Last month, the number of smartphones delivered in China decreased by over a third, indicating that the worldwide chip shortage is affecting the mobile industry.
According to the government-backed China Academy of Information and Communications (CAICT), shipments decreased 31.8 percent yearly in February, from 21.3 million to 14.5 million.
The figure is less than half of the 32.4 million sent in February 2019 — a year before the Covid-19 outbreak slowed exports dramatically.
Global sales fell by 12.5 percent in 2020 as merchants shuttered their doors and customers postponed purchases; however, the reopening of marketplaces and the availability of 5G handsets at a broader range of price points helped to grow during the last year, particularly in the first half.
However, supply chain interruptions and shortages hampered the rebound in the second half of 2021.

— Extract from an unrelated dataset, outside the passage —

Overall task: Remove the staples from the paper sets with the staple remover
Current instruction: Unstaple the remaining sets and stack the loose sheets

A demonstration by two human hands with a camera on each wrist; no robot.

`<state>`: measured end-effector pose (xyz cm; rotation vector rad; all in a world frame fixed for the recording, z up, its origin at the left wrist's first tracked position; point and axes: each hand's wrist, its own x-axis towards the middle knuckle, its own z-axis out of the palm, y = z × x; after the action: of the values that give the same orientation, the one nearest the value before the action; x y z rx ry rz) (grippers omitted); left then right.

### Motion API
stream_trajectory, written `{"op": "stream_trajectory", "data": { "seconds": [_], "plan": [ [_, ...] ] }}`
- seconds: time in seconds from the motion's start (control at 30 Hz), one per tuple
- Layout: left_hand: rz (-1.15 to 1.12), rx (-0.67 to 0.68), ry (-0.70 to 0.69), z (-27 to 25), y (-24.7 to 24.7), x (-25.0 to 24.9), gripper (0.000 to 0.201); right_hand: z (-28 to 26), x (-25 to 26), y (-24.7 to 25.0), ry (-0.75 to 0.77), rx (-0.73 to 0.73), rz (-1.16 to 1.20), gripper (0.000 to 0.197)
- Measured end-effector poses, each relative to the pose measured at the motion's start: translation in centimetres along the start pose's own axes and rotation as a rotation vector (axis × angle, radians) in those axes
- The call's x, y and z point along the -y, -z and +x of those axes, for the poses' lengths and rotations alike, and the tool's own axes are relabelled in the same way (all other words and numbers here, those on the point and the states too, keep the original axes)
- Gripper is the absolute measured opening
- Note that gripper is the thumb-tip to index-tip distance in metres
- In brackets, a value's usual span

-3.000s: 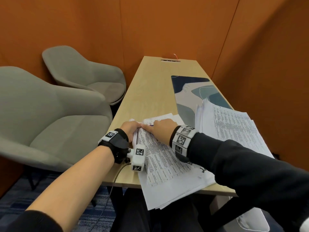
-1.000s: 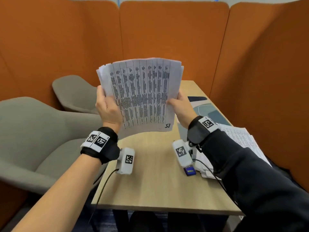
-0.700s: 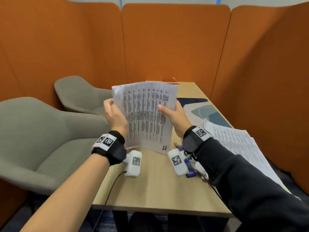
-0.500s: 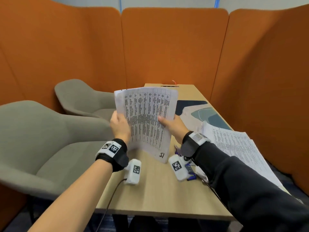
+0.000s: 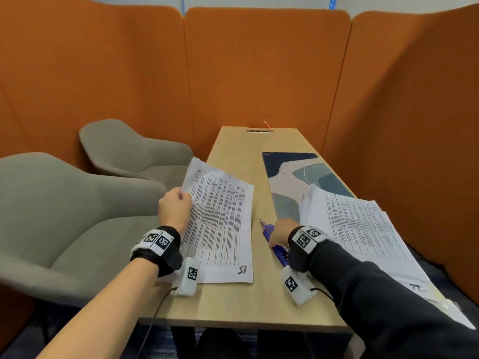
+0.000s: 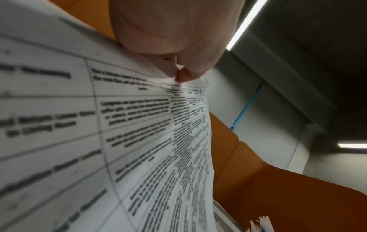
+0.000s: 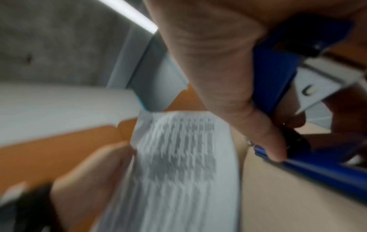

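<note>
A printed paper set (image 5: 220,224) lies on the wooden table (image 5: 233,307) at the left, its far left corner lifted. My left hand (image 5: 185,196) pinches its left edge; the left wrist view shows the thumb and a fingertip (image 6: 184,76) meeting on the sheet (image 6: 139,125). To its right, my right hand (image 5: 274,229) grips the blue staple remover (image 5: 268,230), which lies on the table. In the right wrist view, the thumb (image 7: 268,141) and curled fingers hold the blue tool (image 7: 274,70), with the paper set (image 7: 184,157) blurred beyond.
A larger loose stack of printed papers (image 5: 363,224) lies at the right, partly over a patterned desk mat (image 5: 293,172). Two grey chairs (image 5: 64,203) stand left of the table. Orange partition walls (image 5: 259,73) close in the back and right.
The paper set, held upright in both hands, came down flat onto the table. My right hand let go of it and closed on the staple remover. The left hand kept its hold.
</note>
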<state>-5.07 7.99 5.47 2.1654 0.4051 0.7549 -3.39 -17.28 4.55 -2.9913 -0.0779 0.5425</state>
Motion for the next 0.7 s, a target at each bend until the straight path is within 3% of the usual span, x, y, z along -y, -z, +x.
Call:
{"op": "stream_trajectory", "data": {
  "seconds": [0.1, 0.2, 0.33, 0.5, 0.57, 0.7],
  "plan": [
    [-0.042, 0.048, 0.005, -0.7, 0.0, -0.1, 0.032, -0.1, -0.8, 1.0, -0.02, -0.061, 0.236, 0.036],
    [-0.082, 0.093, -0.041, -0.9, 0.1, 0.0, 0.027, -0.1, -1.8, 2.3, 0.017, -0.213, 0.576, 0.029],
    [-0.152, 0.181, -0.145, -1.3, 0.0, -1.2, 0.027, -0.9, -2.2, 5.8, 0.115, -0.654, 0.926, 0.049],
    [-0.214, 0.238, -0.327, -2.2, -0.1, -5.5, 0.036, -2.6, 0.3, 11.0, 0.361, -1.07, 1.269, 0.021],
    [-0.195, 0.236, -0.383, -2.7, -0.1, -7.5, 0.038, -2.6, 1.3, 11.6, 0.398, -1.092, 1.275, 0.022],
    [-0.162, 0.224, -0.455, -3.6, -0.4, -9.9, 0.04, -2.1, 2.3, 11.2, 0.462, -0.991, 1.201, 0.026]
  ]
}}
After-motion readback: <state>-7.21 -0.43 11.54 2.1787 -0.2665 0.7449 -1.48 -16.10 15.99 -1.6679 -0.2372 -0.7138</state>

Manufacturing facilities were halted or affected as Covid-19 spread worldwide, and decreasing demand for consumer electronics meant fewer order volumes from vendors. It has been challenging for supply networks to catch up as lockdown measures were removed and consumer activity increased.
As a result, manufacturers have had difficulty obtaining components such as radio frequency units, power management circuits, and other chips, hating the supply of final goods.
This shortfall is expected to be hurting low- and mid-tier handsets more than the luxury section of the market, which could explain the sharp reduction in China, where manufacturers of affordable but feature-rich devices compete fiercely.
According to the most recent numbers from Gartner, Apple and Samsung grew shipments and market share in the fourth quarter of 2021, while Xiaomi had a 3.2 percent increase and Oppo and Vivo saw reductions.
Predictions for when the shortages will end differ, with some predicting that they will continue at least until later this year.